-------- RECORDS PROVIDED

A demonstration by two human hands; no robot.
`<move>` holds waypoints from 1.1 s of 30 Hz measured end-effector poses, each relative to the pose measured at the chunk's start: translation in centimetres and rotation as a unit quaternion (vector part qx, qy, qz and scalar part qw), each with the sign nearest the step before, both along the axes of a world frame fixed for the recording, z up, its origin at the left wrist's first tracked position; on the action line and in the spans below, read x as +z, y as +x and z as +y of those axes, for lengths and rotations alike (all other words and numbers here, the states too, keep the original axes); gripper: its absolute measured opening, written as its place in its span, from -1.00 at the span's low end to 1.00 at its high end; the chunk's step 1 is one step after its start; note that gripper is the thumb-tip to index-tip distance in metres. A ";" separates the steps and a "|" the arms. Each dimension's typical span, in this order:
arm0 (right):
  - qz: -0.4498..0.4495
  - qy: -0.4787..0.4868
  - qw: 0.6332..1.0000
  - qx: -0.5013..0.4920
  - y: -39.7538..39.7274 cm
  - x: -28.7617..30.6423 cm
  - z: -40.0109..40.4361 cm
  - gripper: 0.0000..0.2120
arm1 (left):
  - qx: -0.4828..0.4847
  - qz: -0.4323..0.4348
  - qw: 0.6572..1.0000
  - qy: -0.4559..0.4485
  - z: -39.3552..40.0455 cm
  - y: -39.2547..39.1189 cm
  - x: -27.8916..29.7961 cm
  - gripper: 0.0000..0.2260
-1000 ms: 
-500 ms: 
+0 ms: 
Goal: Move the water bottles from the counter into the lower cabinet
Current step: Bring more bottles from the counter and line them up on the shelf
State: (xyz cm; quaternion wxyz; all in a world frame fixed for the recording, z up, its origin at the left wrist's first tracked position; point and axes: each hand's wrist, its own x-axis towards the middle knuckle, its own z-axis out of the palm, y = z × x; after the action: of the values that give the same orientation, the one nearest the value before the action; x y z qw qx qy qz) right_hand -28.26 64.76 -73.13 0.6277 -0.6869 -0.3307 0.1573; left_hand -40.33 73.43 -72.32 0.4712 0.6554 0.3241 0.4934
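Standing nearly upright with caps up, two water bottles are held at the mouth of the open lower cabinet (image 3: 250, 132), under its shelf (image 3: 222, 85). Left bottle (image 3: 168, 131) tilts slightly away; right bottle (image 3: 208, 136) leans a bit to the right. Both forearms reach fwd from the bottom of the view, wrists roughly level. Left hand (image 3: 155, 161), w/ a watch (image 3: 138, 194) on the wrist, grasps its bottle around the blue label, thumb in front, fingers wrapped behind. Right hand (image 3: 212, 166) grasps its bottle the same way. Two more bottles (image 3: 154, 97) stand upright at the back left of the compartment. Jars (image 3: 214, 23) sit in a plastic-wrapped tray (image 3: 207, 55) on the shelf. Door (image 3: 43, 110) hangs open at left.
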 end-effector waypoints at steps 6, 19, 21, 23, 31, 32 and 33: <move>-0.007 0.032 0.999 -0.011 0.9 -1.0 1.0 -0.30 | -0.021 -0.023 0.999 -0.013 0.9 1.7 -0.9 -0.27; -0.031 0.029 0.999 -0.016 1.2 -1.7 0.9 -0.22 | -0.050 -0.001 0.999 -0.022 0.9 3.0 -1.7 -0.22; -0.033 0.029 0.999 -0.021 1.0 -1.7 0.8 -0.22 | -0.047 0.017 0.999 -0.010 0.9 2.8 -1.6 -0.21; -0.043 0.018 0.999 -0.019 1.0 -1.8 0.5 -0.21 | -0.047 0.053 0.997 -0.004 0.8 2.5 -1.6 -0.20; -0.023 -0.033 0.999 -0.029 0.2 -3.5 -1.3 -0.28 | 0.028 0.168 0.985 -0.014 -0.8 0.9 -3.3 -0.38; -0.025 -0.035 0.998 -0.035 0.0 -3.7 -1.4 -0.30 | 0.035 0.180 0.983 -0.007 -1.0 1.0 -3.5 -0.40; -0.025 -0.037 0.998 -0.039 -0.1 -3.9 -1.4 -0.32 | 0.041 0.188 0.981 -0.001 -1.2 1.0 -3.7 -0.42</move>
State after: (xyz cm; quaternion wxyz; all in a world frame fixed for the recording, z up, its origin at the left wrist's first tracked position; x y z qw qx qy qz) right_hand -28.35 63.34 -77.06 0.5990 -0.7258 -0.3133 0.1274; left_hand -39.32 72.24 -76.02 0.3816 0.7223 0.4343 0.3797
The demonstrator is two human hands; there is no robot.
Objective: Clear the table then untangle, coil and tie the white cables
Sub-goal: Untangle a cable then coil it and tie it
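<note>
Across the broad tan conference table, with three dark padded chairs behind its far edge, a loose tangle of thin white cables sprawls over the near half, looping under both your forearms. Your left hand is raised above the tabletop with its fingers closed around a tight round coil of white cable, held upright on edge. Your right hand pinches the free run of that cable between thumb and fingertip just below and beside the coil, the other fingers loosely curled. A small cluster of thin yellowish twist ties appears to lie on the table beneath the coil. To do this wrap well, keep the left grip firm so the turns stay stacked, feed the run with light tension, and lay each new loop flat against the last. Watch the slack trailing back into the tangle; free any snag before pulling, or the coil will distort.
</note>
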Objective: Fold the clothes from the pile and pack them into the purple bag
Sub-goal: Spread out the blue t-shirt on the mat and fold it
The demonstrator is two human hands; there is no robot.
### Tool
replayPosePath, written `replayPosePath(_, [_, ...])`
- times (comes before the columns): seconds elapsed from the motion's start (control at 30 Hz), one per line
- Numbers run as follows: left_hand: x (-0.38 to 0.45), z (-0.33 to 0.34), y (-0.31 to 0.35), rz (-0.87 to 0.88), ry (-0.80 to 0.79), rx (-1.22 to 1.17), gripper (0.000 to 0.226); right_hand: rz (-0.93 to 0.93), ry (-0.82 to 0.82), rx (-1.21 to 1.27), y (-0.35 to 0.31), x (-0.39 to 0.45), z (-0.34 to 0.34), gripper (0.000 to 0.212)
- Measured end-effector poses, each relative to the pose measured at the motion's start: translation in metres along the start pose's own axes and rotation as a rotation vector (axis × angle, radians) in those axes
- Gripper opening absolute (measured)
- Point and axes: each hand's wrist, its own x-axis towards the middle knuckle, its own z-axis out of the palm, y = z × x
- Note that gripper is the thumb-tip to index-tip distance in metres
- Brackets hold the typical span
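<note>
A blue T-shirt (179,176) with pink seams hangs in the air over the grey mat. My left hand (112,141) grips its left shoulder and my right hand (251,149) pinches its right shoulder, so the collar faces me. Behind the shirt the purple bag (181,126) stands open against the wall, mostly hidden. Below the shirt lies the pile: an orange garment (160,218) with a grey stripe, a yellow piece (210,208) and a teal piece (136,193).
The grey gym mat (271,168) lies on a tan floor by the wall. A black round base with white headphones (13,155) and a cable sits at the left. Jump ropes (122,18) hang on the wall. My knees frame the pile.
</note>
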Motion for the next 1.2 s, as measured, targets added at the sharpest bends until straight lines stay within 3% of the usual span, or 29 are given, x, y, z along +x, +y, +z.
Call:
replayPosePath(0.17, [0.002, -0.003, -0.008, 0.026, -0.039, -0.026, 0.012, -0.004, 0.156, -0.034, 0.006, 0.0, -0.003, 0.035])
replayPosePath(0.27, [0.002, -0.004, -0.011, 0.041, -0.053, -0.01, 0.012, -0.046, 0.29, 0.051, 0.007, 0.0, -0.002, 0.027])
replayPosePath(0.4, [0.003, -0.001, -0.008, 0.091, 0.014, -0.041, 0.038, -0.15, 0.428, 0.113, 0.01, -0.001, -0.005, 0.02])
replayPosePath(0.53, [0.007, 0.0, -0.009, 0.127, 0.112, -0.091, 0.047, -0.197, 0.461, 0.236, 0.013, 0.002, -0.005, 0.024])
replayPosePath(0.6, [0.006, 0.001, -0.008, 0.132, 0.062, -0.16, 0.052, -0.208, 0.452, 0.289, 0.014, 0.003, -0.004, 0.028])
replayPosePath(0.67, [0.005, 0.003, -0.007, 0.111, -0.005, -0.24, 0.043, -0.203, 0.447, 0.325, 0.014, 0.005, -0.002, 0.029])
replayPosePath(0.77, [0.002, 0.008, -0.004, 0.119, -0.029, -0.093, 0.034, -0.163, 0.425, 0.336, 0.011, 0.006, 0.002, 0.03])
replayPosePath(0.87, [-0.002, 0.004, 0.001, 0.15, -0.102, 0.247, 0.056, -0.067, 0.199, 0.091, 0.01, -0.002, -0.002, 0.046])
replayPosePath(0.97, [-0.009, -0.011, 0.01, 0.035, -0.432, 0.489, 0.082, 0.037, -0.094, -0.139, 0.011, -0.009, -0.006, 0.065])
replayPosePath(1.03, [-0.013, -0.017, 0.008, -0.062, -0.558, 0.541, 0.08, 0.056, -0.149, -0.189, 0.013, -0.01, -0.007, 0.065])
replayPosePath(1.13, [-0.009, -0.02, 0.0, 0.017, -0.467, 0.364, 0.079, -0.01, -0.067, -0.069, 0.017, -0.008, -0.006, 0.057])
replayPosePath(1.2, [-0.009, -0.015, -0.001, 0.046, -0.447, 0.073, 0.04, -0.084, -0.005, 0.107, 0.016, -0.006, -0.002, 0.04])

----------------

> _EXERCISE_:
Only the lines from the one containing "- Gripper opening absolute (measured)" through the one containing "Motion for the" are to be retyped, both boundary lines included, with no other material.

> _SOLUTION FOR THIS EXERCISE_:
- Gripper opening absolute (measured)
- Point and axes: each hand's wrist, its own x-axis towards the middle knuckle, its own z-axis out of the palm, y = z × x
- Note that gripper is the thumb-tip to index-tip distance in metres
- Brackets hold the typical span
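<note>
A blue T-shirt (179,176) with pink seams hangs in the air over the grey mat. My left hand (112,141) grips its left shoulder and my right hand (251,149) pinches its right shoulder, so the collar faces me. Behind the shirt the purple bag (181,126) stands open against the wall, mostly hidden. Below the shirt lies the pile: an orange garment (160,218) with a grey stripe, a yellow piece (210,208) and a teal piece (136,193).
The grey gym mat (271,168) lies on a tan floor by the wall. A black round base with white headphones (13,155) and a cable sits at the left. Jump ropes (122,18) hang on the wall. My knees frame the pile.
</note>
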Motion for the next 1.2 s, as measured, targets added at the sharpest bends until straight lines stay within 3% of the usual span, or 29 are given, x, y, z along +x, +y, +z.

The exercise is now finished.